- [What this task involves]
Could you return every line of the records below that contains the word "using"?

- [Records drawn from a dataset]
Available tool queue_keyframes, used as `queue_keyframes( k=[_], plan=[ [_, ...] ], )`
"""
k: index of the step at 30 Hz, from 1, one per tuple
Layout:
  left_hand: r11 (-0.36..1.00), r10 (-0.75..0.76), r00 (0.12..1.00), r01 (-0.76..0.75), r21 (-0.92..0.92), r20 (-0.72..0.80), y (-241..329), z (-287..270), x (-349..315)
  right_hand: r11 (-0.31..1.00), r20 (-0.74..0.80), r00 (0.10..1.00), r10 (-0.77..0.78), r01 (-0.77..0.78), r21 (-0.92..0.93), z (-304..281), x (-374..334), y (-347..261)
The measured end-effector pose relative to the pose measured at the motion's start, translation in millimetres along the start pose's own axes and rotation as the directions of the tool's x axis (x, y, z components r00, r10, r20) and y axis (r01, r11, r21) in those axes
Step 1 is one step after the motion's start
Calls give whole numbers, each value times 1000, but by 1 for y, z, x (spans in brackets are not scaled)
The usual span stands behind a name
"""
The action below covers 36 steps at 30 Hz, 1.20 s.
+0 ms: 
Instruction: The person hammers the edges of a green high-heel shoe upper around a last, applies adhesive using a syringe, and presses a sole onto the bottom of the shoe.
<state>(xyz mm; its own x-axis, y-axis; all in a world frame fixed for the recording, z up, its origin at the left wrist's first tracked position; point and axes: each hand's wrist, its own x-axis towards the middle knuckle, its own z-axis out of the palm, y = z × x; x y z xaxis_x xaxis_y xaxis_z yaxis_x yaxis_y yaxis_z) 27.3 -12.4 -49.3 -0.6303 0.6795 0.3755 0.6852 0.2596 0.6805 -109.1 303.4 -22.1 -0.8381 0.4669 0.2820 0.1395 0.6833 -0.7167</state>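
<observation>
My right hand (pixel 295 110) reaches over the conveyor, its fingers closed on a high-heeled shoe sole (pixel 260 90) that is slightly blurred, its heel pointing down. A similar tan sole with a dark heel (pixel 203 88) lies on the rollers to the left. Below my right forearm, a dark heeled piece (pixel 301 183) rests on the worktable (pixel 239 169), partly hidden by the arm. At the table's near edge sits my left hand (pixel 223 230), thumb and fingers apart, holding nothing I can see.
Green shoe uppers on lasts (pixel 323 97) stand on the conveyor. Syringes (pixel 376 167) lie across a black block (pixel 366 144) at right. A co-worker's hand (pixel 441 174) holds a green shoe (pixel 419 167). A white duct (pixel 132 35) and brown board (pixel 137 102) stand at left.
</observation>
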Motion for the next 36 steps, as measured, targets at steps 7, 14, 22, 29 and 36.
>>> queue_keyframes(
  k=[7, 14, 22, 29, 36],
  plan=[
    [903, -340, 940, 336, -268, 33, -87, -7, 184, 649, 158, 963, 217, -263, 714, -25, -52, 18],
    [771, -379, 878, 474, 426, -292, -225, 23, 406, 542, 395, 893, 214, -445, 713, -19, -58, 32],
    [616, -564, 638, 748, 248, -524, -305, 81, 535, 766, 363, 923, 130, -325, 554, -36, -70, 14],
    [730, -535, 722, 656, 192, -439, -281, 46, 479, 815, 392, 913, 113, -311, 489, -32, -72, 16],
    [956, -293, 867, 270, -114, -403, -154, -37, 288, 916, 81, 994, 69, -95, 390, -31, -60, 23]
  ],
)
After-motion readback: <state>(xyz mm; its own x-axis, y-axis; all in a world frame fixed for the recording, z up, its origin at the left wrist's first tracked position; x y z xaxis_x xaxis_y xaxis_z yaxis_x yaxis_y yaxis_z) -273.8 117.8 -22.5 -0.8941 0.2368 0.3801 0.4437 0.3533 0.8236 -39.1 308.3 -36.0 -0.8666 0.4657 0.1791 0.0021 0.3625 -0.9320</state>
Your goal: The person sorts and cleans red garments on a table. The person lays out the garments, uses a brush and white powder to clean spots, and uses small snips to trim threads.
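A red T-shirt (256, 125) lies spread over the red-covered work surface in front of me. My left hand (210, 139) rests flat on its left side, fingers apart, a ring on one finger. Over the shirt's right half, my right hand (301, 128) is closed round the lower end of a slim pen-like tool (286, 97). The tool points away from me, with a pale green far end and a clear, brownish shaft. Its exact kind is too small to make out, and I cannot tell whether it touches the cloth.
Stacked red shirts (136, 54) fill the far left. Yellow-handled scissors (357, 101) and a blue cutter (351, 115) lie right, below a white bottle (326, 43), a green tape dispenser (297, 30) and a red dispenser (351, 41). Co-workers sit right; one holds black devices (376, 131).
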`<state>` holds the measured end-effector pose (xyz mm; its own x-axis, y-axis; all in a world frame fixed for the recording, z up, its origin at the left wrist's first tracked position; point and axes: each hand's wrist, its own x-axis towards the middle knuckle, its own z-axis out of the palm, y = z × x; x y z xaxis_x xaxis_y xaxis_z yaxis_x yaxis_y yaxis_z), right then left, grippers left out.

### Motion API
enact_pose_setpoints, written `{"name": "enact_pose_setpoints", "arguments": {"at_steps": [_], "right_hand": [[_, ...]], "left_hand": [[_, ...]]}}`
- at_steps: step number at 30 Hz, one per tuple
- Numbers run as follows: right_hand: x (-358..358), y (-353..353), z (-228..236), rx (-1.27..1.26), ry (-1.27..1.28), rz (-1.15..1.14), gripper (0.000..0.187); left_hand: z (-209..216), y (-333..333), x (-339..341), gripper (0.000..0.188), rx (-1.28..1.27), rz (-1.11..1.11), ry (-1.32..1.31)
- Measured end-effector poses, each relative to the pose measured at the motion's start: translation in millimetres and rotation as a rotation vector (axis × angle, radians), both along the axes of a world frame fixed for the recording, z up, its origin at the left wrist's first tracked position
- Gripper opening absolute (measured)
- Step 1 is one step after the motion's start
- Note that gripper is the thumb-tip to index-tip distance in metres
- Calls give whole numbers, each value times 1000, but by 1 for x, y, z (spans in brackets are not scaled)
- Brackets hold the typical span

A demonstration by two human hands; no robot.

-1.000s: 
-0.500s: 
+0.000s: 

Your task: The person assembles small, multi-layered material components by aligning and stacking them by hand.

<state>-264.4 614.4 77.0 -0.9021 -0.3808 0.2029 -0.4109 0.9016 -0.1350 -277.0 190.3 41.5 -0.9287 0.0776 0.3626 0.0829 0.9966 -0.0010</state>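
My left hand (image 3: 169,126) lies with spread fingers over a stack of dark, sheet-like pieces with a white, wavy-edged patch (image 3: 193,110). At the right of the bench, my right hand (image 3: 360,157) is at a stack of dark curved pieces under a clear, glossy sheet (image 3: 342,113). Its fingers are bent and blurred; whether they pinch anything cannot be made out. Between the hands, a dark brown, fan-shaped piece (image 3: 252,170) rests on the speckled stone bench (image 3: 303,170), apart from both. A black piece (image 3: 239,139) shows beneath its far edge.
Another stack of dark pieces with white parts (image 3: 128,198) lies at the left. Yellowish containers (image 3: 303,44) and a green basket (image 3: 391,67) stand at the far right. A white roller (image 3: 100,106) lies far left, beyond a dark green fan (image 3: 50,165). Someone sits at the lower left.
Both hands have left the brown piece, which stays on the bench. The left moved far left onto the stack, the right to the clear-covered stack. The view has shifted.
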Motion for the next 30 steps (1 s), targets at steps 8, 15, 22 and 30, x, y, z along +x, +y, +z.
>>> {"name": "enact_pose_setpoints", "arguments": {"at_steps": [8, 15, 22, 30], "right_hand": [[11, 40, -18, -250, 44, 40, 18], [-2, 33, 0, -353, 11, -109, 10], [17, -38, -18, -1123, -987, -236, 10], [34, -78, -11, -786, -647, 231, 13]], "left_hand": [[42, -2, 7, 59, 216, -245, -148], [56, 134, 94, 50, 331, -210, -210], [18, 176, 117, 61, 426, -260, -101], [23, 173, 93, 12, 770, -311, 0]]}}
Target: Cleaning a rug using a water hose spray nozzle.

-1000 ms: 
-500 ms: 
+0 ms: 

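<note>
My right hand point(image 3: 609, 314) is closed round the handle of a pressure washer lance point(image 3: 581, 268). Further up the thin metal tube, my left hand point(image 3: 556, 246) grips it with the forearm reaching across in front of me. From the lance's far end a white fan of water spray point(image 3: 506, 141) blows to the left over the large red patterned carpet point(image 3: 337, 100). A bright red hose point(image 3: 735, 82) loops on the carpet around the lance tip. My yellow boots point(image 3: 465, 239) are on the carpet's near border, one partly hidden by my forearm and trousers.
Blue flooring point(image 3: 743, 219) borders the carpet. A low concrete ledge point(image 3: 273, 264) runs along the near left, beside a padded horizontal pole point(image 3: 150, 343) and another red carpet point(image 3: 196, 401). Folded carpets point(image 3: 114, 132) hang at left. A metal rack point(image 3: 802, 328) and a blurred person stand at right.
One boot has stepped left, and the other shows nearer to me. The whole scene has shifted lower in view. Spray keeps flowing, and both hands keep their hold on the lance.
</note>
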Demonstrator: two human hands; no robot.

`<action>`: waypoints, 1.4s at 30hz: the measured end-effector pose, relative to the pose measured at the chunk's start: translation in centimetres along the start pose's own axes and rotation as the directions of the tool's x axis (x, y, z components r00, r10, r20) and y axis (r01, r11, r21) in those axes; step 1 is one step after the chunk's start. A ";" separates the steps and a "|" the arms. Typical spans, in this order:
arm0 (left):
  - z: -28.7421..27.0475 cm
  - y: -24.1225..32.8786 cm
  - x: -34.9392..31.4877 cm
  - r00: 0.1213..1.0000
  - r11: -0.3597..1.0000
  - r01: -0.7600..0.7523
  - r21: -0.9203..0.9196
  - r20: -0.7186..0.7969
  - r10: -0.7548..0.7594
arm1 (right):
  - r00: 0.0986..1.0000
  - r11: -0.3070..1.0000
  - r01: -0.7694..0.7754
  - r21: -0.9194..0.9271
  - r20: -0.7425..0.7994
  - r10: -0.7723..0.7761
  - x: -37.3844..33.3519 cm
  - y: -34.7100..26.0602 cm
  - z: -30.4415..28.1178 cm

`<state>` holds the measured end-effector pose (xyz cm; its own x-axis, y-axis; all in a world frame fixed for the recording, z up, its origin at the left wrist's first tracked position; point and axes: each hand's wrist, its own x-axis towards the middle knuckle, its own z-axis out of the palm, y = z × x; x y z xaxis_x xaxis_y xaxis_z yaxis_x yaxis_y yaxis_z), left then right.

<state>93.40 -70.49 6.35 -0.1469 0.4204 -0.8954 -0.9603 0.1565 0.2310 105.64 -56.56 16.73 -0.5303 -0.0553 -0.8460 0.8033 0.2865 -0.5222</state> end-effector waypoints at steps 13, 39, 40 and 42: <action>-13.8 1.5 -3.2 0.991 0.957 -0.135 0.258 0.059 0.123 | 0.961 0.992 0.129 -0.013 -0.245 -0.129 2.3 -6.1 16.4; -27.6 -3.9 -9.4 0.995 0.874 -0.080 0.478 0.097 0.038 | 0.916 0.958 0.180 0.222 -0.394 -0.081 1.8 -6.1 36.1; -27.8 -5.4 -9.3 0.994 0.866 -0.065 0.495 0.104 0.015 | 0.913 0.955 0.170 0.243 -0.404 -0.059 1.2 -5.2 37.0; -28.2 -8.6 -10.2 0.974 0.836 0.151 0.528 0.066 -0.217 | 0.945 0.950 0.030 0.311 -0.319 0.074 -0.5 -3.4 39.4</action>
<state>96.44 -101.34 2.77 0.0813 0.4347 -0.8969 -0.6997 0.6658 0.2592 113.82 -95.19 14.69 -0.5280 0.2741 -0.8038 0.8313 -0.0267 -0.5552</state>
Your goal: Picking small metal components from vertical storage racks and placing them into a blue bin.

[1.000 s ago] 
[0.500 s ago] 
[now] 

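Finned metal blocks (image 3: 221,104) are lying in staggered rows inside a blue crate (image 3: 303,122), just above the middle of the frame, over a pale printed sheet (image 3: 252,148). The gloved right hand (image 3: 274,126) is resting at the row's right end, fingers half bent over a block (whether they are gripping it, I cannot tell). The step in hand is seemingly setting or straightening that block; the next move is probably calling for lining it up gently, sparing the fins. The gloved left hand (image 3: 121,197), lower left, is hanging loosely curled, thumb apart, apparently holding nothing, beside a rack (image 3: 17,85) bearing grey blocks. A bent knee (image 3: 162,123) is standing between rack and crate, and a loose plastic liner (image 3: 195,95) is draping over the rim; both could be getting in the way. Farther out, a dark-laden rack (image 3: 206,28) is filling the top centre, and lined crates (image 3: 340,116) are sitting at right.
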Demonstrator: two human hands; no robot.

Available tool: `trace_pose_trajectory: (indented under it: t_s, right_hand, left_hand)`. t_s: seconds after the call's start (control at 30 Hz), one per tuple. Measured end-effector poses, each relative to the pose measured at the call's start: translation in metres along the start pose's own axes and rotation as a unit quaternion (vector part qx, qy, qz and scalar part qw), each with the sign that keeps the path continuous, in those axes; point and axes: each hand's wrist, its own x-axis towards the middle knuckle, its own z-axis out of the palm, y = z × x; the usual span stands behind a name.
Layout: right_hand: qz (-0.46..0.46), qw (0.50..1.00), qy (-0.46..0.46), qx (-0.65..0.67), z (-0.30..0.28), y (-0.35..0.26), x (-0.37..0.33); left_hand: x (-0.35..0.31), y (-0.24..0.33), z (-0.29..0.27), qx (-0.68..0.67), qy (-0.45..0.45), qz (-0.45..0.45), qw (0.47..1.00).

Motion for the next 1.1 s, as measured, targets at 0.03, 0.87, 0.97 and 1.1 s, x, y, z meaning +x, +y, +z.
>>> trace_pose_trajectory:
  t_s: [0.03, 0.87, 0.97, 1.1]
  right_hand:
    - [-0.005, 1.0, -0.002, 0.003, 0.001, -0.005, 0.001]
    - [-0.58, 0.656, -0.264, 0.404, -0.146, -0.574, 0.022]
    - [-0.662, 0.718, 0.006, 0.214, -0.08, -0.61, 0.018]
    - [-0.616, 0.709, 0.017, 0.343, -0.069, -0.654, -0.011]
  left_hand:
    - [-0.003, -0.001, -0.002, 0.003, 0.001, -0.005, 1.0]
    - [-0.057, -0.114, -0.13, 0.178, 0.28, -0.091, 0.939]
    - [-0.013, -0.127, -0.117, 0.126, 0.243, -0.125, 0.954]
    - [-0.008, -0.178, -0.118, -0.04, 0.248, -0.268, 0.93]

- [Answer section]
Instruction: The person hammers the edges of a green high-heel shoe upper around a last, applies adhesive using a syringe, and presses a sole onto the bottom of the shoe.
Target: Cleaning a rug using a water hose spray nozzle.

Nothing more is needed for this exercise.